The ''Limbo'' situation, as portrayed in this film, is unnervingly esoteric and confusing, and yet it offers an amazingly refreshing break from the stereotypically pristine, anticeptic, sterile, ''impersonal'' visual representations of post-life scenarios we've all been force-fed throughout history (much like the skinny effeminate visual representations of Jesus) and presents us with a setting that actually exudes a feeling of warmth, comfort, compassion, and familiarity, despite the obviously near-ramshackled and uninspiring state of this particular transfer point.
Some viewers may be a little put-off by the slowness of the film's pace, but this is extremely necessary for the important character development that takes place. Granted, the film could have done better by providing us with fewer ''initiates'' going through this particular processing phase, so as to allow for even deeper character development; at the same time, however, processing such a large group of people at one time, as presented in the movie, as well as the number of ''interviewers,'' provides us with a smorgasbord of personalities and motivations which highlights the vast differences and uniquenesses of the characters on screen and gives us added motivation to reflect on our own differences and uniquenesses, as well as how we act and interact with one other. (The final scene with Arata-san's character, ''Mochizuki,'' is especially touching.)
No, the film does not answer all of the questions it poses, nor does it really try to, nor do I think it should -- it is, for all intents and purposes, an examination into the human soul, if you will, and merely intends to have its viewers reflect on the more important questions raised and to motivate us into taking a long, deep, hard look at our very short lives and reflect on our most dear and cherished moments, and to not only ask ourselves ''which one'' memory would we choose to take with us and why, but to also ask ourselves if it could even be possible for us to select just one.

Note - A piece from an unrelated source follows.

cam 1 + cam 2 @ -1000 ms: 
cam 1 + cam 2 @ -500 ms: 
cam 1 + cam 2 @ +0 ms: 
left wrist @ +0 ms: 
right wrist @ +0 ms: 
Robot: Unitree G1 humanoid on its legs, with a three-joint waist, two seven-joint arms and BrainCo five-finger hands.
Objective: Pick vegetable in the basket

(For a deeper understanding of what Koreeda-san was trying to accomplish with this film, be sure to read the segment entitled ''Director's Statement'' on the DVD edition of the film.)
*********************
Inheriting the Mantle of Ingmar Bergman
Hirokazu Kore-Eda is becoming a kind of modern-day Ingmar Bergman. Between AFTER LIFE and MABAROSI, he's proven that he's interested in the kind of morality-driven stories that the late Swedish filmmaker specialized in. AFTER LIFE is a wonderful film, full of skilled acting and brilliant storytelling. This is one of those all-too-rare movies that brings about hours of contemplation and discussion afterwards, and is a movie that you'll be proud to recommend. It's also a very well-photographed film, and is infinitely improved by a DVD rather than VHS viewing. Even those who aren't fans of foreign films will find much to love here; the story is universal and truthful that it transcends language barriers.